Blob Blame History Raw
From 1c8a3be06814f8b86459ad53b2f903fd50c4c4d8 Mon Sep 17 00:00:00 2001
From: Nicholas Clark <nick@ccl4.org>
Date: Mon, 4 Nov 2019 16:58:03 +0100
Subject: [PATCH] Loading IO is now threadsafe, avoiding the core bug reported
 as GH #14816.
MIME-Version: 1.0
Content-Type: text/plain; charset=UTF-8
Content-Transfer-Encoding: 8bit

Re-implement getline() and getlines() as XS code.

The underlying problem that we're trying to solve here is making
getline() and getlines() in IO::Handle respect the open pragma.

That bug was first addressed in Sept 2011 by commit 986a805c4b258067:
    Make IO::Handle::getline(s) respect the open pragma

However, that fix introduced a more subtle bug, hence this reworking.
Including the entirety of the rest of that commit message because it
explains both the bug the previous approach:

    See <https://rt.cpan.org/Ticket/Display.html?id=66474>.  Also, this
    came up in <https://rt.perl.org/rt3/Ticket/Display.html?id=92728>.

    The <> operator, when reading from the magic ARGV handle, automatic-
    ally opens the next file.  Layers set by the lexical open pragma are
    applied, if they are in scope at the point where <> is used.

    This works almost all the time, because the common convention is:

        use open ":utf8";

        while(<>) {
            ...
        }

    IO::Handle’s getline and getlines methods are Perl subroutines
    that call <> themselves.  But that happens within the scope of
    IO/Handle.pm, so the caller’s I/O layer settings are ignored.  That
    means that these two expressions are not equivalent within in a
    ‘use open’ scope:

        <>
        *ARGV->getline

    The latter will open the next file with no layers applied.

    This commit solves that by putting PL_check hooks in place in
    IO::Handle before compiling the getline and getlines subroutines.
    Those hooks cause every state op (nextstate, or dbstate under the
    debugger) to have a custom pp function that saves the previous value
    of PL_curcop, calls the default pp function, and then restores
    PL_curcop.

    That means that getline and getlines run with the caller’s compile-
    time hints.  Another way to see it is that getline and getlines’s own
    lexical hints are never activated.

    (A state op carries all the lexical pragmata.  Every statement
    has one.  When any op executes, it’s ‘pp’ function is called.
    pp_nextstate and pp_dbstate both set PL_curcop to the op itself.  Any
    code that checks hints looks at PL_curcop, which contains the current
    run-time hints.)

The problem with this approach is that the (current) design and implementation
of PL_check hooks is actually not threadsafe.

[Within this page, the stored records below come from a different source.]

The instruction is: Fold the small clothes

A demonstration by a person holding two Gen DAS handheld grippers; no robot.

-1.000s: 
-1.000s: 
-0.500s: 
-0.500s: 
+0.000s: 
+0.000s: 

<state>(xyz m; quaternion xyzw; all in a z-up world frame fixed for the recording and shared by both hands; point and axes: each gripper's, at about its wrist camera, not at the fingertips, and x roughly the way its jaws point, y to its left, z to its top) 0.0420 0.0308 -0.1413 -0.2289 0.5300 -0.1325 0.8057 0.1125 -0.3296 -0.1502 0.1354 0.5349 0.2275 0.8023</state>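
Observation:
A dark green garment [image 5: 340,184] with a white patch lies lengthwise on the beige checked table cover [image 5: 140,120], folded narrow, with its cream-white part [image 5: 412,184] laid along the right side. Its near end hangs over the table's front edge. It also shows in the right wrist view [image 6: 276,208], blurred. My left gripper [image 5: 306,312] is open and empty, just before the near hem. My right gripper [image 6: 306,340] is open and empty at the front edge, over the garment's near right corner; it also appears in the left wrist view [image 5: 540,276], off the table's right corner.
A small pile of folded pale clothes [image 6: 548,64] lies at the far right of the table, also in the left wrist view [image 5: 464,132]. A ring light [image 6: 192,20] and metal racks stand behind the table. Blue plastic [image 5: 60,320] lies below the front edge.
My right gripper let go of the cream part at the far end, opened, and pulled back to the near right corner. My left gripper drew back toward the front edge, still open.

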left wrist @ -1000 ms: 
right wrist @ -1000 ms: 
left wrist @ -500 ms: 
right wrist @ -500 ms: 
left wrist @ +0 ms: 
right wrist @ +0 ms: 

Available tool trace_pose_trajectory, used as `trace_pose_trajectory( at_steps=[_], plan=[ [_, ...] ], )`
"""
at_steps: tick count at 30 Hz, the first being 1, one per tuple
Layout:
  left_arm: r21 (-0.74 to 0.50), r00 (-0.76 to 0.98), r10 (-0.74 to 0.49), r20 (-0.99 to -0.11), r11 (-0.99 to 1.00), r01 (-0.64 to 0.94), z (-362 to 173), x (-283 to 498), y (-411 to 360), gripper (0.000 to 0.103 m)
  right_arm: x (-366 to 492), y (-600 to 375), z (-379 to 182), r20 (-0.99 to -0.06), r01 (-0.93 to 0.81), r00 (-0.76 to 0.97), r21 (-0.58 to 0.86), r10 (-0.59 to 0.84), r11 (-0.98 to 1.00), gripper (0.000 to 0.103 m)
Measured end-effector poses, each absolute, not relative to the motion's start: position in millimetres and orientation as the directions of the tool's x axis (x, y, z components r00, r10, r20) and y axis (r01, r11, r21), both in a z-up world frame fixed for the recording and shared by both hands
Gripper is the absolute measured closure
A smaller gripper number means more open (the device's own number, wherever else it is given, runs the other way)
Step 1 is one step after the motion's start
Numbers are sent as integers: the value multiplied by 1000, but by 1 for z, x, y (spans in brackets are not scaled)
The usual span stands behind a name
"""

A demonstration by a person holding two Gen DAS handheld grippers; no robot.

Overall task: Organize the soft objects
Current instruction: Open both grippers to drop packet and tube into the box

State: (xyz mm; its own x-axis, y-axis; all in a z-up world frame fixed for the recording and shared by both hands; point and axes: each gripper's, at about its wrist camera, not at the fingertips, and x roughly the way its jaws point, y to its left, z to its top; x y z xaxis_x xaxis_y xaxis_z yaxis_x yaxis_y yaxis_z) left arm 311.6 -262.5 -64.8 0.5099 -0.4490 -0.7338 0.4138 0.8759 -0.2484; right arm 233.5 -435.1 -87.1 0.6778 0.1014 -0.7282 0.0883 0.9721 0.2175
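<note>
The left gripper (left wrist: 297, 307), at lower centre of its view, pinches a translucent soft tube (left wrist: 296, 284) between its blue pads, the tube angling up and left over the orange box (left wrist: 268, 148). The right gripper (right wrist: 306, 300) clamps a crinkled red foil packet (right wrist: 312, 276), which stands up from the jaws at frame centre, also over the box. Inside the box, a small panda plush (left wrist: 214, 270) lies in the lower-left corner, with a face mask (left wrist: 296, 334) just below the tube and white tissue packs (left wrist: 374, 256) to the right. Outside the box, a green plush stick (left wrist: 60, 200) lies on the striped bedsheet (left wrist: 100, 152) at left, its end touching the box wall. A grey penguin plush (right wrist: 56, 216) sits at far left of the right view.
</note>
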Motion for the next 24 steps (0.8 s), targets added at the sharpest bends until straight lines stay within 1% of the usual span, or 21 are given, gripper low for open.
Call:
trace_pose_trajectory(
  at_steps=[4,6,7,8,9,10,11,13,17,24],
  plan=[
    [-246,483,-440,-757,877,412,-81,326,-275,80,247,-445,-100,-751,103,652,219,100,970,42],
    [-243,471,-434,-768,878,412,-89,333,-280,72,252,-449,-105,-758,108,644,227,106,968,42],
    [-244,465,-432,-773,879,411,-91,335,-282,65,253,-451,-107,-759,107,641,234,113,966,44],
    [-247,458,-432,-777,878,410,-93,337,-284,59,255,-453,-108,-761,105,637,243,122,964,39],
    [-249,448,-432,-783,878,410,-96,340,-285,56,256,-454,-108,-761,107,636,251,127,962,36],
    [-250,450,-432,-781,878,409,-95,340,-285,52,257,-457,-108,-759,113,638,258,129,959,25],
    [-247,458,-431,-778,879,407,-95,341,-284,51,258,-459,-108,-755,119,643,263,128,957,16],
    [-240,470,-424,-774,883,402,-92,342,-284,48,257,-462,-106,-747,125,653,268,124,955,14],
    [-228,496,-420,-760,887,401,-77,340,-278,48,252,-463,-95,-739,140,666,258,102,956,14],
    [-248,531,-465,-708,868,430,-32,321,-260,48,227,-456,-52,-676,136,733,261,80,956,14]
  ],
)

There's one array (as a global),
which is used by all interpreters in the process. But as the code added to
IO.xs demonstrates, realistically it needs to be possible to change the hook
just for this interpreter.

GH #14816 has a fix for that bug for blead. However, it will be tricky (to
impossible) to backport to earlier perl versions.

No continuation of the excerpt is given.